Cardiothoracic Surgery

Thomas L. Spray (born 1948) is an American cardiothoracic surgeon who served as Chief of the Division of Cardiothoracic Surgery and the Mortimer J. Buckley Jr. MD Endowed Chair in Cardiac Surgery at the Children's Hospital of Philadelphia and Professor of Surgery at the Perelman School of Medicine at the University of Pennsylvania. He retired in 2018.

==Early life==
Spray was born in Rochester, MN on August 28, 1948. The family moved to Oak Ridge, Tennessee, where he completed high school. He was inspired by his father's orthopedic surgery practice to follow a career in medicine, being particularly impressed by his experiences accompanying his father on a medical mission trip to Algeria.
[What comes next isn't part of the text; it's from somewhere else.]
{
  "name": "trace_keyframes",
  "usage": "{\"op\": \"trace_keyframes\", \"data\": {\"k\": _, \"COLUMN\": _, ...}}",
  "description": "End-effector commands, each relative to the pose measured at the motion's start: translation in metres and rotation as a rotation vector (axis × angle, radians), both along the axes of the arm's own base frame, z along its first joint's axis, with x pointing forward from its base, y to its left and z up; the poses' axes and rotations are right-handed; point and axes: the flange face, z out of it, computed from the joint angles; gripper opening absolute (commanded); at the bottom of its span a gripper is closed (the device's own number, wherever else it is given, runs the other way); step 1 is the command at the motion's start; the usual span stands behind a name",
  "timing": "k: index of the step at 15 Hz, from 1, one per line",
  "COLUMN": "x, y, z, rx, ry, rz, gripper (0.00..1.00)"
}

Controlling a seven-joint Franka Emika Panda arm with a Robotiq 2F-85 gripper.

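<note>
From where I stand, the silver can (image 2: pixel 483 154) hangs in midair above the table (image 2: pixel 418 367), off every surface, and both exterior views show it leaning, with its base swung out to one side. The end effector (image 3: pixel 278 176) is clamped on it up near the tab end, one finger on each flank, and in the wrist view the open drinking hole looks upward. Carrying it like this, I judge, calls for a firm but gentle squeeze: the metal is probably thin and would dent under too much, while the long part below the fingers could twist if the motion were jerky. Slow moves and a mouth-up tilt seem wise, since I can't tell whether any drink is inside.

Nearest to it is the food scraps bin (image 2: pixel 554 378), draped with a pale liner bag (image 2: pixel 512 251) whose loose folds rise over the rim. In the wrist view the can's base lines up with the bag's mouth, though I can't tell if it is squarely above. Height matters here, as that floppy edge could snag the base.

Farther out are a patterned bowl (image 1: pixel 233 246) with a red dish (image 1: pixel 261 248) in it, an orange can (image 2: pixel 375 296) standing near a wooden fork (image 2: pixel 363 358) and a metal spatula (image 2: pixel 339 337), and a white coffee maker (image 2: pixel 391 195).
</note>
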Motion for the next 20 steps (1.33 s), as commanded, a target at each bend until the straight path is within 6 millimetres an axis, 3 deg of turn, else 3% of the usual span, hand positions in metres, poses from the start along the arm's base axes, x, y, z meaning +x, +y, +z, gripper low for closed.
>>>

He attended college at Haverford College majoring in Molecular Biology, receiving departmental honors.

==Career==
After medical school at Duke University, he was a resident in general surgery at Duke University Hospital. As part of his residency, he took two years for specialty training in cardiac pathology at the National Heart, Lung, and Blood Institute. After completing training in cardiac surgery at Duke University Hospital, he was appointed an assistant professor at Washington University School of Medicine, where he rose to a full professorship. In 1994, he was recruited to the Children's Hospital of Philadelphia as chief of the Division of Cardiothoracic Surgery, where he served until 2018.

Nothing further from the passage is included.